• GIVEN INFORMATION:
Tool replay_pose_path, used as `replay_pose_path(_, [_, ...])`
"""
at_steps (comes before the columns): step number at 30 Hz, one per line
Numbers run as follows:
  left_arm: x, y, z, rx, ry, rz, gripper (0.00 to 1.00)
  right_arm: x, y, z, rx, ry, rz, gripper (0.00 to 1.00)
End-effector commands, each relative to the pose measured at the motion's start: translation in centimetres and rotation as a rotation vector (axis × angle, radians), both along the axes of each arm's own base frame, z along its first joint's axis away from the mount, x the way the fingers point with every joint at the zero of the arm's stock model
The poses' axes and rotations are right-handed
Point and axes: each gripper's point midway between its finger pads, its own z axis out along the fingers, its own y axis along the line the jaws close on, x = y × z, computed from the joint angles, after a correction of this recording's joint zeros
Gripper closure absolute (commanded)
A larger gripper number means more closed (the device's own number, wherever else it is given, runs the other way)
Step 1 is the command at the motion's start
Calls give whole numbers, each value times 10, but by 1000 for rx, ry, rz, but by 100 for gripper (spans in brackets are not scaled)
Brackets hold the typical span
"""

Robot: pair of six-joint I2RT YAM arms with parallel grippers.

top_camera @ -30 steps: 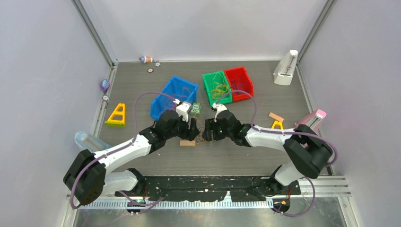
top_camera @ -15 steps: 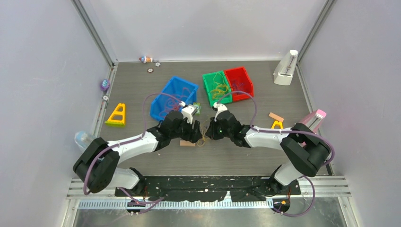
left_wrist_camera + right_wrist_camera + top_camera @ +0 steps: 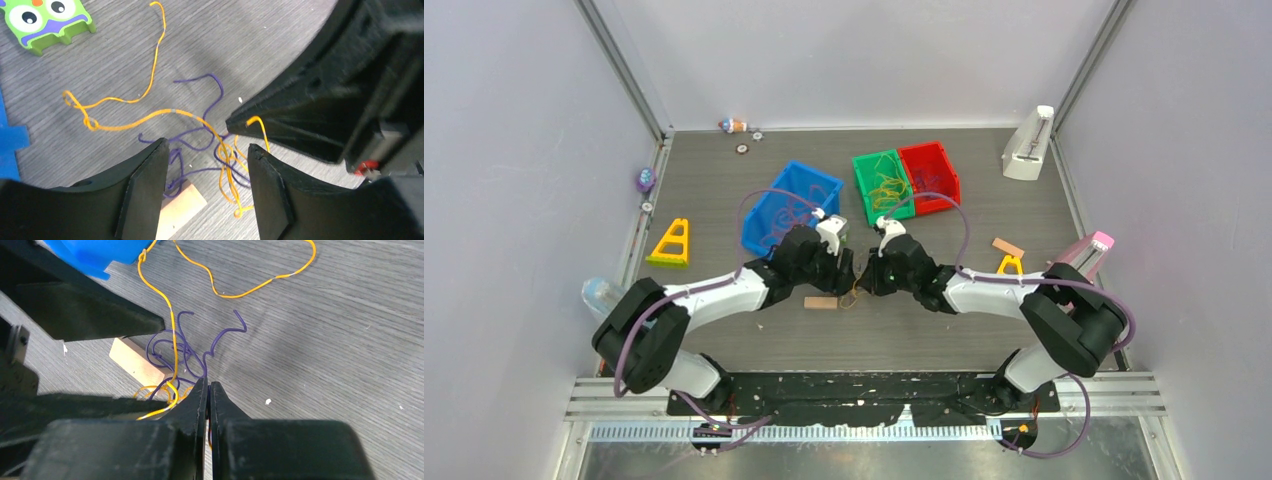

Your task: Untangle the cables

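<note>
Cables [image 3: 220,150]: one yellow-and-purple tangle at the centre of the table [image 3: 924,340], lying between the spread left fingers [image 3: 142,190]. Right fingers [image 3: 192,405]: two, pressed together, pinching strands at the tangle's edge. One wooden block [image 3: 180,207] lies partly under it.

The left pincer [image 3: 848,270] now sits further right, almost meeting the right pincer [image 3: 867,277] above the cables [image 3: 852,297]; its arm is drawn inward.
</note>
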Motion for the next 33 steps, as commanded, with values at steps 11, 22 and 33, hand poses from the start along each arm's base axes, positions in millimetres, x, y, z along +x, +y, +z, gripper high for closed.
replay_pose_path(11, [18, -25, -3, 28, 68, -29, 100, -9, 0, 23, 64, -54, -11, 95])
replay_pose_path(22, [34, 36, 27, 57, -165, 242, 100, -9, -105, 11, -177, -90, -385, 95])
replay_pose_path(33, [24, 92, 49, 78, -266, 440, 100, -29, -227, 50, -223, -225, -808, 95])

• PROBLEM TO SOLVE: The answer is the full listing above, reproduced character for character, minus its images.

• TASK RESULT:
Tool replay_pose_path, used as `replay_pose_path(_, [_, ...])`
"""
at_steps (comes before the columns): step number at 30 Hz, one per line
Numbers run as follows:
  left_arm: x, y, z, rx, ry, rz, gripper (0.00 to 1.00)
  right_arm: x, y, z, rx, ry, rz, gripper (0.00 to 1.00)
End-effector commands, each relative to the pose measured at the motion's start: translation in centimetres and rotation as a rotation vector (axis × angle, radians), both along the axes of each arm's own base frame, z along its first joint's axis away from the mount, x the way the fingers point with every joint at the zero of the arm's stock model
The poses' axes and rotations are right-handed
Point and axes: each gripper's point midway between its finger pads, its own z axis out along the fingers, its own y axis along the line the jaws close on, x = y × z, computed from the joint angles, after a correction of this recording's joint zeros
Gripper closure absolute (commanded)
A larger gripper number means more closed (the device's own number, wherever else it is given, runs the other way)
Step 1 is the command at the motion's start
Calls give whole numbers, each value times 10, but by 1000 for rx, ry, rz, but by 100 for gripper (spans in brackets are not scaled)
Brackets hold the typical span
"""

Robot: pair of six-joint I2RT YAM arms with parallel grippers.

top_camera @ -30 steps: 
top_camera @ -15 steps: 
left_wrist_camera + right_wrist_camera + top_camera @ +0 steps: 

Your task: Untangle the cables

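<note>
Cables [image 3: 220,150]: one yellow-and-purple tangle at the centre of the table [image 3: 924,340], lying between the spread left fingers [image 3: 142,190]. Right fingers [image 3: 192,405]: two, pressed together, pinching strands at the tangle's edge. One wooden block [image 3: 180,207] lies partly under it.

The left pincer [image 3: 848,270] now sits further right, almost meeting the right pincer [image 3: 867,277] above the cables [image 3: 852,297]; its arm is drawn inward.
</note>
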Motion for the next 33 steps, as commanded, with values at steps 11, 22 and 33, hand poses from the start along each arm's base axes, positions in millimetres, x, y, z along +x, +y, +z, gripper high for closed.
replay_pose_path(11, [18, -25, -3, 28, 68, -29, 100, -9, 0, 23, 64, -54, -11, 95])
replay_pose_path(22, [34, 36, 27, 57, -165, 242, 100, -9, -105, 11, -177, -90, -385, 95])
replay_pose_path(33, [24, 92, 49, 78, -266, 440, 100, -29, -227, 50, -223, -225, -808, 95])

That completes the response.